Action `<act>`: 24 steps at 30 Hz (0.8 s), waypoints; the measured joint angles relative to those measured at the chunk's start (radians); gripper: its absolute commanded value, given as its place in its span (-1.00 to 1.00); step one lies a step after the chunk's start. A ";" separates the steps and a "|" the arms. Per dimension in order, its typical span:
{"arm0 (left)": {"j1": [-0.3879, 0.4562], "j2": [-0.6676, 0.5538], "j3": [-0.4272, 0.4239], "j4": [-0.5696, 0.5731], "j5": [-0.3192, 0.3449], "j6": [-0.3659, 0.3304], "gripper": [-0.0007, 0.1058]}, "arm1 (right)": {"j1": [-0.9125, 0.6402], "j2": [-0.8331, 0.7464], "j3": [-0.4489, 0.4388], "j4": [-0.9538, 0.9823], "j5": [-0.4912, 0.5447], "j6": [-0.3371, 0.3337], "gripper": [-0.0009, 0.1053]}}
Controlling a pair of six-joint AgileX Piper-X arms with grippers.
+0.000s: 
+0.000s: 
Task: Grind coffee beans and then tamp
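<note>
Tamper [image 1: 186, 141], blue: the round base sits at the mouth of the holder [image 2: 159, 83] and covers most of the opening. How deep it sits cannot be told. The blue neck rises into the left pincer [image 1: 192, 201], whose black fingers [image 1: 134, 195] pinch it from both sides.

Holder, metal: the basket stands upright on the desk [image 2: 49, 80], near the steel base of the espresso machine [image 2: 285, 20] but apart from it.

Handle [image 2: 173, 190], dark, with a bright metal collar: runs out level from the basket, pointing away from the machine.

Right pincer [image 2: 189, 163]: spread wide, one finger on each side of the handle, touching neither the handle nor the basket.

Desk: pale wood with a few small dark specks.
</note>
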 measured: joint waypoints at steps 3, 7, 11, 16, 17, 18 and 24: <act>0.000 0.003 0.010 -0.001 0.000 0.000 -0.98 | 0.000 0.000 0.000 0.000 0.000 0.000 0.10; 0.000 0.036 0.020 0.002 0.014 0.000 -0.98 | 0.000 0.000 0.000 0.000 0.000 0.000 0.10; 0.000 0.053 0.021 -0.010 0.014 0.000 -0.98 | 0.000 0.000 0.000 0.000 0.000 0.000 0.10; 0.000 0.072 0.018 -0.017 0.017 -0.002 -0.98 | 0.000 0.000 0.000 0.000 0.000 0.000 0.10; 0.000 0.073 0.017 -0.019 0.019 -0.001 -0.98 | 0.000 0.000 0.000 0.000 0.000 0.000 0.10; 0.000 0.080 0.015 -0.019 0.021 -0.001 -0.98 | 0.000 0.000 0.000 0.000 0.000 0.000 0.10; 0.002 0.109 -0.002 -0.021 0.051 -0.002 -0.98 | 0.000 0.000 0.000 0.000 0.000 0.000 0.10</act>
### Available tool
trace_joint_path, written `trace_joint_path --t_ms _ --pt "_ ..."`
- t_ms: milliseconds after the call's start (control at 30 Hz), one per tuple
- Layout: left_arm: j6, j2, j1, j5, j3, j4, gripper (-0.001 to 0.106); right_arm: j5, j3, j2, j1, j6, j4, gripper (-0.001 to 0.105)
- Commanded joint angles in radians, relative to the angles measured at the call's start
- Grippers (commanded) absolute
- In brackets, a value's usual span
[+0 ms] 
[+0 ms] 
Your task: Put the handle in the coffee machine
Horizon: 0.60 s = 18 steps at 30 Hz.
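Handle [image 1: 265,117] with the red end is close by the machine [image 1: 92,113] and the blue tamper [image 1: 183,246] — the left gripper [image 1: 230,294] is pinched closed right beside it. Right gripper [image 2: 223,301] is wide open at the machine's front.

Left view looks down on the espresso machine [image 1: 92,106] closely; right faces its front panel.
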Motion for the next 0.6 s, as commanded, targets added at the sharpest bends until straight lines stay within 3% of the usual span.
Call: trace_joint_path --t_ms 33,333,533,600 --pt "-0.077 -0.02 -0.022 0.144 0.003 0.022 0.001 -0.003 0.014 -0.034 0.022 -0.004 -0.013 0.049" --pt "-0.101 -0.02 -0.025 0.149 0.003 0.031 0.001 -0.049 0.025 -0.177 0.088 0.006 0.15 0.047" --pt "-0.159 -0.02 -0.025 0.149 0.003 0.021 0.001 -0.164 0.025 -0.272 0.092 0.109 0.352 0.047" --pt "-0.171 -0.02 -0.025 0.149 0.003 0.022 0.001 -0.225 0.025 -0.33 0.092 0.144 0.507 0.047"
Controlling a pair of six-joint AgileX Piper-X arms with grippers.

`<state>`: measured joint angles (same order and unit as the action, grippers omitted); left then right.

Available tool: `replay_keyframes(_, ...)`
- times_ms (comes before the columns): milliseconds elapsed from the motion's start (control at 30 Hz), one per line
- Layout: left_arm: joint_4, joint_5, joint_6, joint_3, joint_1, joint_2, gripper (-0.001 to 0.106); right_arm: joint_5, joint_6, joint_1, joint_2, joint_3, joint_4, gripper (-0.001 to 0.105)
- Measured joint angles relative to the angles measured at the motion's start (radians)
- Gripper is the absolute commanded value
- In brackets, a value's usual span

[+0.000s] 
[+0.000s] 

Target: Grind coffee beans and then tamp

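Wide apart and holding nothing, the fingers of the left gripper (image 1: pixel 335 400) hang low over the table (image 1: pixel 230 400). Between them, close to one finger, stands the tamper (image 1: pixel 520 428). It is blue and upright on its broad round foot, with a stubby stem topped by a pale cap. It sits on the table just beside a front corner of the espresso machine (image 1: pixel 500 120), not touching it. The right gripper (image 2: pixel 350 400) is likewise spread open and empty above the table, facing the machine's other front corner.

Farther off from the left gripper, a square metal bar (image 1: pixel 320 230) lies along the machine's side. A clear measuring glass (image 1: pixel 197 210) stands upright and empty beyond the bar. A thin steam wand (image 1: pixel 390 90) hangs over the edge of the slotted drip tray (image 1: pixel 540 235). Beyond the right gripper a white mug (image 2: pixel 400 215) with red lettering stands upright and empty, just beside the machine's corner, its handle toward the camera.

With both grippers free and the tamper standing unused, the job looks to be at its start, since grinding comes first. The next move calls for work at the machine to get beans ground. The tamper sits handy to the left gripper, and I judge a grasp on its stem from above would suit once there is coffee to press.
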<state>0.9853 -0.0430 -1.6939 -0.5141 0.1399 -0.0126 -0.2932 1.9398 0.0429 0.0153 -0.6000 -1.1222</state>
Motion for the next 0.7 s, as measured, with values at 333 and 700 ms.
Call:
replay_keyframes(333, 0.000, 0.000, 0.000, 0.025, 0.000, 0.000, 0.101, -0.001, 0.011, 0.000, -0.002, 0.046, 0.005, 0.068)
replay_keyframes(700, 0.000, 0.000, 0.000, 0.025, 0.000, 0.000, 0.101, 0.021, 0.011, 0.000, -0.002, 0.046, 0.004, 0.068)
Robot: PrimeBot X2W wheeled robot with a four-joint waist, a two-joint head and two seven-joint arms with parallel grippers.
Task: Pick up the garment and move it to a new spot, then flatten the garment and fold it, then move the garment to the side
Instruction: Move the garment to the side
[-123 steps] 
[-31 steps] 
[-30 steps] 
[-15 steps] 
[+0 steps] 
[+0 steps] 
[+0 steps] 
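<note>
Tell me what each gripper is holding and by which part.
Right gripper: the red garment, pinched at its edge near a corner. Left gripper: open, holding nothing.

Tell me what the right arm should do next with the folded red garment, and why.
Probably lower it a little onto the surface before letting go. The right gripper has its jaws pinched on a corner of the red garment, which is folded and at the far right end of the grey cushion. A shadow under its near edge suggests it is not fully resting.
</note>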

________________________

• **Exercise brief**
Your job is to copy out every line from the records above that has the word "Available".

• **Output for this task**
### Available tool
Available tool: `replay_keyframes(_, ...)`

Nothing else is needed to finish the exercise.